University Of Florida, Gainesville FL

Investigators

Abstract

Fruit bats are important pollinators and seed dispersers in many tropical ecosystems. We think that they can influence the distribution patterns of plants and alter the ways in which nutrients (such as nitrogen and carbon) are cycled. However, ecologists don't really know enough about fruit bats to say more than this. Bats are technically difficult to study because they are small, nocturnal, fast-flying, and far-ranging. In this pioneering study, the investigators will use lightweight satellite transmitters to track the long distance movements of migratory straw-colored fruit bats from their colony at Kasanka, in northern Zambia. The Kasanka colony is the largest known aggregation of fruit bats in the world, numbering an estimated 5-10 million. The bats are present at Kasanka from October to December. Ecologists currently have no idea where they come from or where they go to when they leave Kasanka, beyond the observation that they fly north (i.e., towards the equator).

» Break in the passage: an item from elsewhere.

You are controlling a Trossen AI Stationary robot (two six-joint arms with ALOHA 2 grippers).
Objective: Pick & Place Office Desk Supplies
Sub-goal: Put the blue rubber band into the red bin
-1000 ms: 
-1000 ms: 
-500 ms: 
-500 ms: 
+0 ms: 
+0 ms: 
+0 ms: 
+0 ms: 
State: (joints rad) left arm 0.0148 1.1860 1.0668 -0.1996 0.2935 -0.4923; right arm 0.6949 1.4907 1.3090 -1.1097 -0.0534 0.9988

In addition to providing more information about bats, this project will test an approach that could provide fantastic opportunities for the study of many small, far-ranging organisms that until now, have been extremely difficult to track. Anticipated results will also be of relevance for the long-term sustainability of forests and human livelihoods in one of the poorest parts of the world. If the Kasanka bats make an important contribution to the long-term sustainability of fruit production in northern Zambia, understanding the habitat needs of the colony will be essential for conservation efforts in the region.